You are already using Kubernetes as part of your infrastructure. Regardless of using it on-prem or in the cloud, if you have all required infrastructure already in place, it is logical to use Kubernetes as Spark resource manager rather than introducing extra one.
Other elements of your data pipeline like queue, database, visualisation tool, AI models applications are already containerised, then you can run Spark in the container as well and manage the whole pipeline with Kubernetes.
You need a better resource allocation. Kubernetes provides support for quotas, resource limits and namespaces separation.It is especially important if you want to make a direct link between resources that pipeline uses and revenue of using this pipeline.
You want to use a hybrid environment or looking for an easy way for cloud migration. As Kubernetes runs the same way in the cloud as on-prem, running Spark with it simplifies the process of migration to the cloud, allows hybrid solutions as an intermediate step and gives you some room for evaluating costs and resources.

Nothing comes for free and running Spark with Kubernetes as resource manager has a list of extra complexities you need to consider.

Kubernetes administration

The most important complexity is maintaining Kubernetes cluster itself. Of course, it gets easier if you use managed services from cloud providers, still a lot of support and administration is your responsibility. Another complexity comes from the early support of Kubernetes with Spark (first introduced in Spark 2.4). With the release of Spark 3.0 the Kubernetes implementation becomes more mature and robust, but most of the existing architectures are dependent on Spark 2.4 and will stay with it for a while for different reasons (support of ML libraries is one of them).

User adoption

The most important and often underestimated complexity comes from the user adoption. Depending on your implementation, users are required to have a certain level of knowledge in Docker, Kubernetes, and networking.

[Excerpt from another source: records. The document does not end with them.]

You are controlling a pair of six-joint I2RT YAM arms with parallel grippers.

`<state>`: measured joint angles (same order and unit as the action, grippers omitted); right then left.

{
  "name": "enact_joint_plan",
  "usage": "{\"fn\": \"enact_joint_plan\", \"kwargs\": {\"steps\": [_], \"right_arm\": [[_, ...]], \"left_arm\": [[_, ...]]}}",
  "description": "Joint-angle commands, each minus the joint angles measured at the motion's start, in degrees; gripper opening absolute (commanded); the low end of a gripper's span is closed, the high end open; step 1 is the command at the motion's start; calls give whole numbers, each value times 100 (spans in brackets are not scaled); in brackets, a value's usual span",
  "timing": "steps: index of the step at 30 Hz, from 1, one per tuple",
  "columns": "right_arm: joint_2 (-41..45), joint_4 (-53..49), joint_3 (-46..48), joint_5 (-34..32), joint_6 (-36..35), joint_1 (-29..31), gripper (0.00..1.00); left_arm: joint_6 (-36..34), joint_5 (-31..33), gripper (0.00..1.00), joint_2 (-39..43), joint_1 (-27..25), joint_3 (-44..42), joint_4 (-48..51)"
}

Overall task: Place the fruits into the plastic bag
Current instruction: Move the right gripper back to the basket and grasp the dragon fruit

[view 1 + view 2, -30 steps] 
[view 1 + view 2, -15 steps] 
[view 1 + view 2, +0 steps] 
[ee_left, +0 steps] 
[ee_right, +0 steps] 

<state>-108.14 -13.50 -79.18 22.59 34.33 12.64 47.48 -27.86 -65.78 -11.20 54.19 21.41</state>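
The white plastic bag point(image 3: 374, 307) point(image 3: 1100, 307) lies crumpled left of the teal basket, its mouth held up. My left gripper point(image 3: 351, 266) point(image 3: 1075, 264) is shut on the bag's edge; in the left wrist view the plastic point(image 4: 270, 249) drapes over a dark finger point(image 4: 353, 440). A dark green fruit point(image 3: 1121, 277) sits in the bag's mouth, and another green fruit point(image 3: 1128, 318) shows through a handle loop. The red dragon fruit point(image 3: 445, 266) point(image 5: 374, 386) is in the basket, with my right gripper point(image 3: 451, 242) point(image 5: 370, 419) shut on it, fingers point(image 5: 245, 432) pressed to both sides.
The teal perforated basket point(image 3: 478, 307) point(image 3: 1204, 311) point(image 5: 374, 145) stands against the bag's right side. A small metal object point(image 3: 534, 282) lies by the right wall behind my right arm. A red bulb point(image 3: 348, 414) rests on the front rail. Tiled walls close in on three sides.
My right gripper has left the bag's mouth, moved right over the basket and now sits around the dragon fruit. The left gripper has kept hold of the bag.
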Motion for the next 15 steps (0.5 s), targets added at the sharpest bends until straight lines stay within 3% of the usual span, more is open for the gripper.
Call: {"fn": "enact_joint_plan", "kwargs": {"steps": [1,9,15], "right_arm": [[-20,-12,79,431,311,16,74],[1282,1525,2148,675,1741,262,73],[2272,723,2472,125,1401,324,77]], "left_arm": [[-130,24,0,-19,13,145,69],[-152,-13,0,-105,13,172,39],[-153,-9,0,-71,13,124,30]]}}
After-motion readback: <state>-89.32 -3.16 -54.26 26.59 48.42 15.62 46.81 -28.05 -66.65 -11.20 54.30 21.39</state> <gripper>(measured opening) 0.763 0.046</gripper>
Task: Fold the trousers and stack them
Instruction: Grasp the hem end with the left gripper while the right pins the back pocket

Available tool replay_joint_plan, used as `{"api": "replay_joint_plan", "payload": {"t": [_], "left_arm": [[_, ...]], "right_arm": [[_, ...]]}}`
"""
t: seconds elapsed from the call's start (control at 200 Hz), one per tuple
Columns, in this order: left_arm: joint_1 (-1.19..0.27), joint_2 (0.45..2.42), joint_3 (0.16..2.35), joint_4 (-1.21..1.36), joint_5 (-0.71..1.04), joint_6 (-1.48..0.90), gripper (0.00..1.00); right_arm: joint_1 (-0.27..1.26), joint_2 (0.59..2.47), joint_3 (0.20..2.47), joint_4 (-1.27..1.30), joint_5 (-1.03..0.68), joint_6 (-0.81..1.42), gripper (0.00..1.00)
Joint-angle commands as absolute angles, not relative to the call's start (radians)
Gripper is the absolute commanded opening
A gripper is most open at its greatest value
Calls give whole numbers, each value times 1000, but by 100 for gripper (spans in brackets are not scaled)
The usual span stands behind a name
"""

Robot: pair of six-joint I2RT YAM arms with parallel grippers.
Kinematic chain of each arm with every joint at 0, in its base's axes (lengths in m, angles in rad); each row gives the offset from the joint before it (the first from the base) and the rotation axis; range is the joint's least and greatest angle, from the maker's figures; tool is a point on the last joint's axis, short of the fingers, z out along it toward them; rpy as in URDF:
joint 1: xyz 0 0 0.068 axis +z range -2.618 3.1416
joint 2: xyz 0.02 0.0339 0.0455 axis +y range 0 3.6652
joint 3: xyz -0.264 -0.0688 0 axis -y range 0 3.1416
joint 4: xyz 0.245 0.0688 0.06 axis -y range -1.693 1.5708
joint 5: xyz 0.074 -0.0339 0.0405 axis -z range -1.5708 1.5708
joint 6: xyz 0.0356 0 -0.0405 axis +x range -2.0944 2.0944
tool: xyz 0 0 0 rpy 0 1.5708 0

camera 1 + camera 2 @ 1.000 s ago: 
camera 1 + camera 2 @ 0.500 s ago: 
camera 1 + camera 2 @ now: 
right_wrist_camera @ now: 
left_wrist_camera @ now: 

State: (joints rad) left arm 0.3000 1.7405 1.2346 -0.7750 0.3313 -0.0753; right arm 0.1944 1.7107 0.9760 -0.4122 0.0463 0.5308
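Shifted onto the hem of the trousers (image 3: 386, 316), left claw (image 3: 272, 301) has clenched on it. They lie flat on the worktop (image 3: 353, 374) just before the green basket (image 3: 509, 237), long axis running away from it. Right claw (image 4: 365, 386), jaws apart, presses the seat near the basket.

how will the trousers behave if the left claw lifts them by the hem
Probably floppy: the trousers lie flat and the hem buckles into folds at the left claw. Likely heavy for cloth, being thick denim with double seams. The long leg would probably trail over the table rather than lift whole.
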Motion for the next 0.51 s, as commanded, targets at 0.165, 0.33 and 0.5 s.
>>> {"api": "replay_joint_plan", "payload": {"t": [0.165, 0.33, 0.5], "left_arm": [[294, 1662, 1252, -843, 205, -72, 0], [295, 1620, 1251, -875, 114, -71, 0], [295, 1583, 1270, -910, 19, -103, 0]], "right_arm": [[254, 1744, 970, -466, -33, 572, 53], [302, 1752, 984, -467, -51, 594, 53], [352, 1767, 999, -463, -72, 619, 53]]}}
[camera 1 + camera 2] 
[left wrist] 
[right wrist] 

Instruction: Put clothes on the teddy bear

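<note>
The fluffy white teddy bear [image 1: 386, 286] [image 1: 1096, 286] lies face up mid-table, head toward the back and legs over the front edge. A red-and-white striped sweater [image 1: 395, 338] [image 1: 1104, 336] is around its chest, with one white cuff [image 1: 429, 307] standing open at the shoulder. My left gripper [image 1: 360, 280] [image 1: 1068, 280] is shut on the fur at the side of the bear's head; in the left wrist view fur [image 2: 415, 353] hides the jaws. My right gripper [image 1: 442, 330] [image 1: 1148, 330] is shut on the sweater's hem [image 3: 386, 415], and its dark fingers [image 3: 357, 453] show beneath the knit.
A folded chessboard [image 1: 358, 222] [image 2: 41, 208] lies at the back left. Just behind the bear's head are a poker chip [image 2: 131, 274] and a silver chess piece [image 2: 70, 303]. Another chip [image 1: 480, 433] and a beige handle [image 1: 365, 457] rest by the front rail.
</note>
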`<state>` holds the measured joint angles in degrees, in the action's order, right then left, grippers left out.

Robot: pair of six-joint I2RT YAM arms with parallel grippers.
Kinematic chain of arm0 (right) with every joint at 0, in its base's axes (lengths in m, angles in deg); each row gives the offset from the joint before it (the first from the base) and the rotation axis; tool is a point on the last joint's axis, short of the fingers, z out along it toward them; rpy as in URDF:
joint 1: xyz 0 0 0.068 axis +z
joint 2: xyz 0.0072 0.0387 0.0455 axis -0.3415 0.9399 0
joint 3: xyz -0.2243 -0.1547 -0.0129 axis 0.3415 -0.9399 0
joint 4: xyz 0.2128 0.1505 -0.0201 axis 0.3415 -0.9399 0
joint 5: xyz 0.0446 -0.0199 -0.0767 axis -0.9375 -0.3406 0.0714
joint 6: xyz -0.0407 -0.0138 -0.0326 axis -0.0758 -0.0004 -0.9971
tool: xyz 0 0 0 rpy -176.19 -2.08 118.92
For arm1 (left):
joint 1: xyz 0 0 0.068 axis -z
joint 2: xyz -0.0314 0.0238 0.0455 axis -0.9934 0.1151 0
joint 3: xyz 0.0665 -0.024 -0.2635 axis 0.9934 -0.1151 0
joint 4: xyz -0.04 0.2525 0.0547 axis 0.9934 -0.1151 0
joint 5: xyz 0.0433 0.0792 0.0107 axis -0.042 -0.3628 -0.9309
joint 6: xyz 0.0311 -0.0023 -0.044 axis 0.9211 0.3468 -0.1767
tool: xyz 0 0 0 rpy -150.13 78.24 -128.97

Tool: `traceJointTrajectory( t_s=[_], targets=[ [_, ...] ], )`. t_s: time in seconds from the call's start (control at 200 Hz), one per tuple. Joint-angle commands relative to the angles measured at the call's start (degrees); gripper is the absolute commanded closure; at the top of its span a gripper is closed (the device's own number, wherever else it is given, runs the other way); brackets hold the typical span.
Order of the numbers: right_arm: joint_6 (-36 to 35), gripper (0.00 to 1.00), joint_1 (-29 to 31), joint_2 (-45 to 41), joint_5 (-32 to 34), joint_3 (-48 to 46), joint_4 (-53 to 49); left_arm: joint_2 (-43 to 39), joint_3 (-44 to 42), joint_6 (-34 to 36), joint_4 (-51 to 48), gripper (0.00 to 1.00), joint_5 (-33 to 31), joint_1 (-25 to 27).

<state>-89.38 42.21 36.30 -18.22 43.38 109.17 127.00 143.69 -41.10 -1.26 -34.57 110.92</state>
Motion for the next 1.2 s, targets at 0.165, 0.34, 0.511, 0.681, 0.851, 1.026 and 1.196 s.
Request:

How Spark on Kubernetes works

There are 3 standard ways of running Spark applications on Kubernetes:

Client mode – when Spark driver runs locally and executors run on Kubernetes;
Cluster mode – when both driver and executors run on Kubernetes;
Spark operator – Controller and CRDs are installed on a cluster, extending standard capabilities of Kubernetes API.

In the client mode when you run spark-submit you can use it directly with Kubernetes cluster. In this case the flow is the following:

Kubernetes runs a pod with a Spark image, which has a default command spark-submit, starts Spark driver
The driver requests Kubernetes API to spawn executors pods, which connect back to the driver and form the running Spark instance to process a submitted application
When the application is completed, executor pods are terminated and deleted, driver pod persists in “Completed” state

You can also run it differently, by having a pod with Spark constantly running, allowing you to submit applications from it. The rest of the process will be the same, but your driver in this case will be just a process in the pod where Spark is installed.

Technical set-up

Case 1– starting the driver process as a container argument.

In this case initiation of a Spark application happens right after kubectl apply -f spark-pod.yaml or kubectl run spark-app --image myspark-image ... command.

apiVersion: apps/v1
kind: Pod
spec:
  template:
    spec:
      containers:
        - name: my-spark-application
          image: "mycompany/spark-3.0.0:prod"
          command: ['/opt/spark/bin/spark-submit my-spark-app.py']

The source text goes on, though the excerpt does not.